On 21 March 2016, Ukraine signed the Hague Convention of 30 June 2005 on Choice of
Court Agreements (“Convention”). This is a major step towards integration of Ukraine into
European and global trade and investment environment. Availability of choice of court
agreements in Ukraine will ensure yet another instrument of legal protection for businesses
engaging in trade with Ukrainian parties or investing into the country.
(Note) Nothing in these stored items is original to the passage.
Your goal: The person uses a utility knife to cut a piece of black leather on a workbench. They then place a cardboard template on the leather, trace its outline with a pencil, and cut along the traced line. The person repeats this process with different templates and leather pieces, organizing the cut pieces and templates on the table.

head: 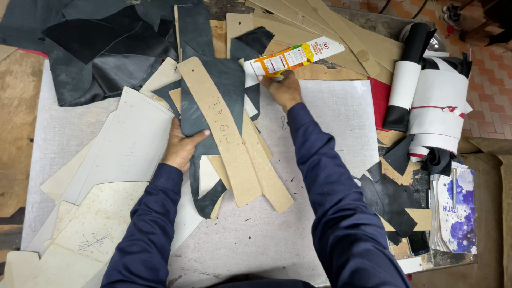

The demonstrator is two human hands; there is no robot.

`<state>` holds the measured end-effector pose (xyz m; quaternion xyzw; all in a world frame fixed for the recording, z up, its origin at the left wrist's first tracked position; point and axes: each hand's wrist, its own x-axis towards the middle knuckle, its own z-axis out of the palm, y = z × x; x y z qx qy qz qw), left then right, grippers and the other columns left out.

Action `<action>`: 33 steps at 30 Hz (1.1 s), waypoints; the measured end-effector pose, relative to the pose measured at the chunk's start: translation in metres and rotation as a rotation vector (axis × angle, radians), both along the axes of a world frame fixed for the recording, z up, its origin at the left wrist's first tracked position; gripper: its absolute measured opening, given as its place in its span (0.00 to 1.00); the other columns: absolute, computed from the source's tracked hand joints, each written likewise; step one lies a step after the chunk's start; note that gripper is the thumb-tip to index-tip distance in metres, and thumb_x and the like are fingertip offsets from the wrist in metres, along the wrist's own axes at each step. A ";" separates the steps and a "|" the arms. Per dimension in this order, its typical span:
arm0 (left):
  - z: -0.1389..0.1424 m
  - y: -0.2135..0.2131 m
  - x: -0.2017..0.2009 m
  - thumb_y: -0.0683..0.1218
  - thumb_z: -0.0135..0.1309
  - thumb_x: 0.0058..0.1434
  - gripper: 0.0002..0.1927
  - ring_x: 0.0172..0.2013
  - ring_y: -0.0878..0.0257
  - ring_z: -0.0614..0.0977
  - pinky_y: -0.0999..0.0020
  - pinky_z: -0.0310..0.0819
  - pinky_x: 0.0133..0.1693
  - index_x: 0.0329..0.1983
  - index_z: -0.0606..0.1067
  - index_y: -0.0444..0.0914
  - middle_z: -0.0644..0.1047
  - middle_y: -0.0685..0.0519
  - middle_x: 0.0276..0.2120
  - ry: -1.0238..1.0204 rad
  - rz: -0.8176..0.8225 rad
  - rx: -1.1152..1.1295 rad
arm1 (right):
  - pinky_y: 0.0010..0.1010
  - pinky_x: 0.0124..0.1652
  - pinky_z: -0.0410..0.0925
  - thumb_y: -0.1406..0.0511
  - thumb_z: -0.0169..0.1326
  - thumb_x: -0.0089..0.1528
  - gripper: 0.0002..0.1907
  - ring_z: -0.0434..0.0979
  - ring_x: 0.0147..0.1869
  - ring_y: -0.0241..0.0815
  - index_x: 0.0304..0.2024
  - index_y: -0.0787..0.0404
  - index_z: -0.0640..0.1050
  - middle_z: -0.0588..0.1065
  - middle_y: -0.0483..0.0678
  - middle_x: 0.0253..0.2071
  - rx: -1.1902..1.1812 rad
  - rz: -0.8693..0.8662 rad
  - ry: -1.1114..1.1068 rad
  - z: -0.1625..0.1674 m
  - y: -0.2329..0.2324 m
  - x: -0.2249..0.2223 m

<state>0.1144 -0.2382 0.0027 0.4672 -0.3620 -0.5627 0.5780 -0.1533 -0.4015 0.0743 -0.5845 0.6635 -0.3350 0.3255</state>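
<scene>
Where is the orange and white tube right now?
In the head view, upper centre: the orange and white tube is held in the right hand, above the dark leather piece.
</scene>
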 end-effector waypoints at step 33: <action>0.034 0.148 0.097 0.30 0.58 0.54 0.37 0.54 0.61 0.79 0.68 0.78 0.53 0.67 0.63 0.37 0.76 0.49 0.55 -0.007 0.240 0.004 | 0.48 0.56 0.64 0.60 0.70 0.47 0.60 0.67 0.60 0.59 0.69 0.67 0.45 0.60 0.69 0.62 0.158 -0.482 0.270 0.014 0.013 0.137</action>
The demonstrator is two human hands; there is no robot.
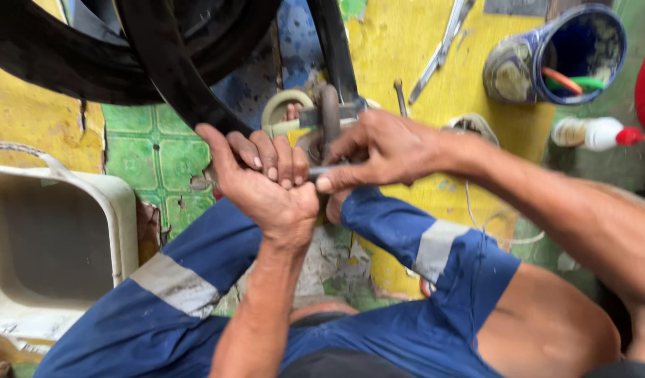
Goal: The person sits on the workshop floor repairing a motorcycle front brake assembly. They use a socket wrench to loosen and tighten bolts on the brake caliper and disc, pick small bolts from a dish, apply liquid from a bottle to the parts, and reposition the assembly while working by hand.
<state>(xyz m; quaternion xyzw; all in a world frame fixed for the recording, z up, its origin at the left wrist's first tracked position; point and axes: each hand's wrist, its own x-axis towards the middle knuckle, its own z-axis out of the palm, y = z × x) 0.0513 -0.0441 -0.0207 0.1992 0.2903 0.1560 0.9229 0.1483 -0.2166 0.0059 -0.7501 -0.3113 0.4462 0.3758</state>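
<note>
Hands meet over a rusty hub part (pixel 328 115) at the lower end of a black frame bar (pixel 333 49), above the yellow painted floor (pixel 385 49). The left hand (pixel 266 185) is curled, fingers folded inward against the part, thumb pointing up toward the black tyre (pixel 161 63). The right hand (pixel 375 150) is closed, pinching a thin metal tool (pixel 321 170) between thumb and fingers, its tip touching the left fingers. A roll of tape (pixel 284 108) lies just behind the hub. Toward the floor's far edge rest a pair of metal pliers (pixel 441 45), a blue can (pixel 553 52) on its side and a white bottle with a red cap (pixel 592 133). A white plastic tub (pixel 123 217) sits at the left.
</note>
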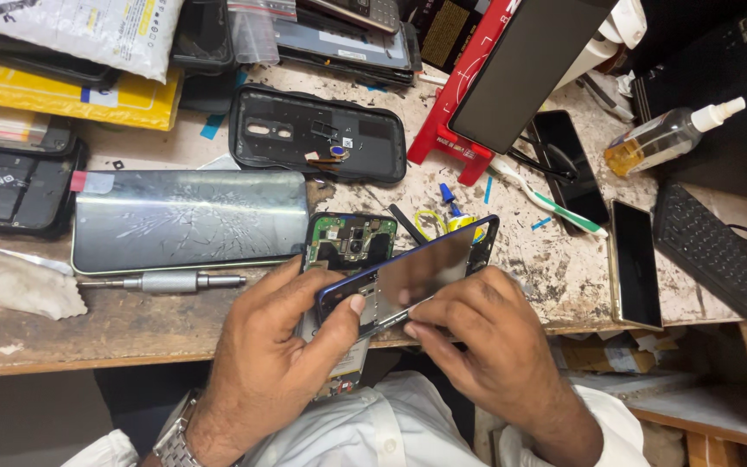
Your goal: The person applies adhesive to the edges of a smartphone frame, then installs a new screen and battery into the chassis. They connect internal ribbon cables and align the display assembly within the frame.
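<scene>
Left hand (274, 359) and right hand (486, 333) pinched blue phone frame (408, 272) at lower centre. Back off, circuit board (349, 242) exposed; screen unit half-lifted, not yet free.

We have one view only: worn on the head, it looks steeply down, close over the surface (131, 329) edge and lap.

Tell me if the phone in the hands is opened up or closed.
Opened up: the phone shows its bare green circuit board, and both hands tilt a dark panel above it.
</scene>
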A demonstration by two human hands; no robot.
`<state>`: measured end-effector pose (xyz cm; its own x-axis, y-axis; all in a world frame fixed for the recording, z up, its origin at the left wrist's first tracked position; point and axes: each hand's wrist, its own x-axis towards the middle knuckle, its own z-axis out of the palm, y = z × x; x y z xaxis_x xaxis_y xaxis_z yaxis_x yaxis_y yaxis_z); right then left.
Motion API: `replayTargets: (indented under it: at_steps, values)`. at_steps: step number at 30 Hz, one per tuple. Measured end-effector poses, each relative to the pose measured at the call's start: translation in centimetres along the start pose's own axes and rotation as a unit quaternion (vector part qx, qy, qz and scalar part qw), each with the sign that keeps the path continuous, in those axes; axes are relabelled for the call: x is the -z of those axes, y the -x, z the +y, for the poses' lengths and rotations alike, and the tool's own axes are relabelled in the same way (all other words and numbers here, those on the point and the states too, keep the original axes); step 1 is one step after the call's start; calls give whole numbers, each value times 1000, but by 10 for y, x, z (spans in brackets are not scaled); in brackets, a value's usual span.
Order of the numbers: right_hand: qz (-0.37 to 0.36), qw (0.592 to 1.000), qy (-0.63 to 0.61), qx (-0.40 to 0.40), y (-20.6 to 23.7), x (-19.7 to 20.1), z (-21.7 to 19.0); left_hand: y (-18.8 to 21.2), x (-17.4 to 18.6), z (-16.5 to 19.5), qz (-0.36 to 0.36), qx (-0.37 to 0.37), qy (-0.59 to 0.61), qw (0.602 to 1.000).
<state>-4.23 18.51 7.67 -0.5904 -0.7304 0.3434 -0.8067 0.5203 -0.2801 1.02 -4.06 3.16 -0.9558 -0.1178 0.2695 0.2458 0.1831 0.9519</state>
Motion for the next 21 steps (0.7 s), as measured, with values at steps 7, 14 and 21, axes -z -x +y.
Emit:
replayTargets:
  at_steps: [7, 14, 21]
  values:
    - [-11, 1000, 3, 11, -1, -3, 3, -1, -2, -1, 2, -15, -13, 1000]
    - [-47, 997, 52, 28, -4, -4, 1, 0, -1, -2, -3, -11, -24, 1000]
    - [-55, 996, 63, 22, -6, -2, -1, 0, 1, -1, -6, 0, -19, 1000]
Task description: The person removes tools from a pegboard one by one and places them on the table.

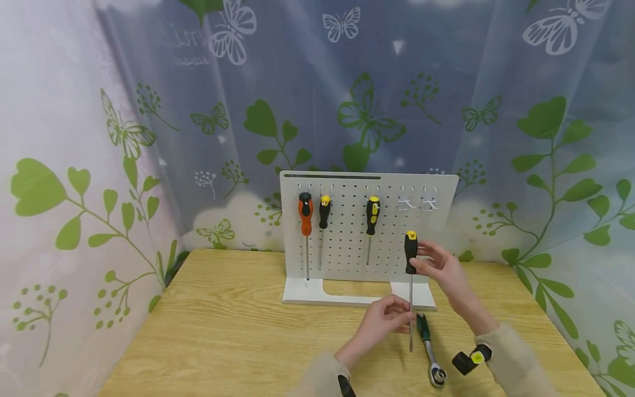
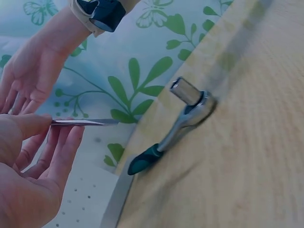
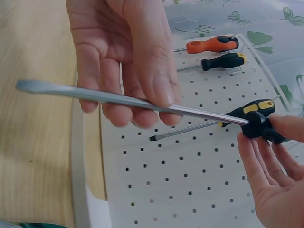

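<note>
A flathead screwdriver with a black handle and yellow end hangs upright in front of the pegboard's lower right, tip down. My right hand pinches its handle between thumb and fingers. Lower down, my left hand holds the steel shaft with thumb and fingertips. In the right wrist view the flat blade sticks out beyond the left hand, and the right fingers grip near the handle's collar. A ratchet wrench with a green and black handle and a socket lies on the table just right of the screwdriver's tip.
A white pegboard stands at the back of the wooden table. On it hang an orange screwdriver and two black-and-yellow screwdrivers. Two hooks at its upper right hold nothing. A patterned curtain hangs behind.
</note>
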The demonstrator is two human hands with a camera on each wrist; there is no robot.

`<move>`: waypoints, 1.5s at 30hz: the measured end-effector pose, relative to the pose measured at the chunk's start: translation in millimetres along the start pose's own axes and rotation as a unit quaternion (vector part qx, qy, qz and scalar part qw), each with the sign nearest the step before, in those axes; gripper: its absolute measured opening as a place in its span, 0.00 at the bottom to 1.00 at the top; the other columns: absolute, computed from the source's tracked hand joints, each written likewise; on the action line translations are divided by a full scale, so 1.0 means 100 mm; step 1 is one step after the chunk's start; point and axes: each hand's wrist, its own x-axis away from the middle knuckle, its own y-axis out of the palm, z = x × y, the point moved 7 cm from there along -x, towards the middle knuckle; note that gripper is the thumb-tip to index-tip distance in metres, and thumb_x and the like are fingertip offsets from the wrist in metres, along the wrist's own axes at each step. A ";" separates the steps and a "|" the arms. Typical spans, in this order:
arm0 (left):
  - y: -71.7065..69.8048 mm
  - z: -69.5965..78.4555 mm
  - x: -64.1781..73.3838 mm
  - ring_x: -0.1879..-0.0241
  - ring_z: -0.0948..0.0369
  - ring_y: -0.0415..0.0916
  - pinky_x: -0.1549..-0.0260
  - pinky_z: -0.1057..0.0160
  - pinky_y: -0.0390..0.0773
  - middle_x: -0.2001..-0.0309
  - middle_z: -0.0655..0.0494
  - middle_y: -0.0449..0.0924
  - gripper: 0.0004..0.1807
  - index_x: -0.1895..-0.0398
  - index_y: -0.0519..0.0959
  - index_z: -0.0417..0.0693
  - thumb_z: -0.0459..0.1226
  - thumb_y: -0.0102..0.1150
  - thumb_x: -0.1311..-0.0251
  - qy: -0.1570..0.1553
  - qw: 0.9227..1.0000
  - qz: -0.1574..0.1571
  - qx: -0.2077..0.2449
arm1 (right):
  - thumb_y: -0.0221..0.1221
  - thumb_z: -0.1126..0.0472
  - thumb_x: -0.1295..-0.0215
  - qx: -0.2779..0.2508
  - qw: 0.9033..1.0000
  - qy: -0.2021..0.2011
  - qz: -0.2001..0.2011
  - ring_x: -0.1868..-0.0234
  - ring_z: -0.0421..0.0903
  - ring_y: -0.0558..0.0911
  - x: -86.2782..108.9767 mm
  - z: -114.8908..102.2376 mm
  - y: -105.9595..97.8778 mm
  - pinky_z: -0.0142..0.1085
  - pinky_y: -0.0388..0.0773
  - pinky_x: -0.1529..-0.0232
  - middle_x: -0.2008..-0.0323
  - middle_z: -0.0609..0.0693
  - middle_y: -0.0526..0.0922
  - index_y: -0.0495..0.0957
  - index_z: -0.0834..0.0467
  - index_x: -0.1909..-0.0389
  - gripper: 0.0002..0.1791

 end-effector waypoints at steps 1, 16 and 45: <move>0.00 -0.02 0.02 0.61 0.58 0.86 0.56 0.49 0.87 0.57 0.39 0.85 0.09 0.53 0.77 0.29 0.28 0.61 0.32 -0.003 1.000 -0.001 0.002 | 0.61 0.60 0.27 0.005 1.000 0.005 -0.002 0.54 0.32 0.83 0.01 0.02 0.01 0.29 0.83 0.52 0.47 0.46 0.79 0.61 0.67 0.27 0.33; -0.03 -0.29 0.41 0.69 0.53 0.86 0.63 0.46 0.88 0.68 0.46 0.85 0.06 0.60 0.81 0.27 0.23 0.64 0.38 -0.033 0.999 0.029 -0.014 | 0.63 0.65 0.31 -0.005 0.997 0.045 -0.062 0.58 0.37 0.85 0.18 0.41 0.21 0.33 0.85 0.55 0.38 0.73 0.70 0.56 0.64 0.24 0.38; 0.06 -0.45 0.76 0.80 0.58 0.85 0.81 0.69 0.83 0.80 0.53 0.84 0.08 0.74 0.80 0.43 0.25 0.71 0.45 -0.131 0.977 0.020 -0.166 | 0.66 0.68 0.34 0.012 0.975 0.116 -0.189 0.57 0.51 0.85 0.42 1.04 0.46 0.42 0.88 0.58 0.47 0.74 0.73 0.58 0.73 0.31 0.37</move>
Currently, under Ukrainian law, businesses in Ukraine can freely enter into arbitration
agreements if they do not feel that Ukrainian courts are appropriate forum for resolution of
commercial disputes. Arbitral awards are enforceable in Ukraine and globally. The parties’
rights to subject their disputes to jurisdiction of foreign courts, and enforceability of such
courts’ judgments, however, are largely restricted to instances when relevant treaties that
Ukraine has with a handful of other countries expressly permit it. The reciprocity principle
similarly failed to provide a reliable basis for enforcement of foreign judgments in the 12
years since its introduction.

The Convention resolves this imbalance by introducing a mechanism that is similar to
arbitration agreements for the purposes of the choice of court. Parties to a contract that has an international dimension will be able to conclude an agreement pre-determining the
courts that will exclusively hear future disputes under the contract the parties can designate the courts of a certain country, or even a specific court. The courts not chosen contractually will generally be required to stay or terminate the proceedings and refer the dispute to a forum that was agreed between the parties.

Such exclusive choice of court agreements can be concluded in civil and commercial
matters; however, the Convention does not cover consumer and employment contracts,
family law, antitrust and insolvency matters, torts, validity of intellectual property rights and
a range of other areas.

The Convention provides only for narrow exceptions when such an agreement can be
disregarded – for instance, when it is null and void, the parties lacked capacity to conclude
it, if it is unenforceable or violates public policy of a relevant state.

Importantly, the Convention also expressly facilitates enforcement of foreign judgments
given by a court designated in such an exclusive choice of court agreement.

Currently, 27 states across Europe, as well as the European Union and Mexico are parties
to the Convention. The United States of America and Singapore have signed, but not yet
ratified it. If Ukraine ratifies the Convention, it will enter into force on the first day of the
month following the expiration of three months after the deposit of its instrument of
ratification.

A number of legal and practical adjustments will have to be undertaken in terms of
legislation and court practice to ensure smooth application of the Convention in Ukraine,
but it will bring benefit to the legal system from Day 1.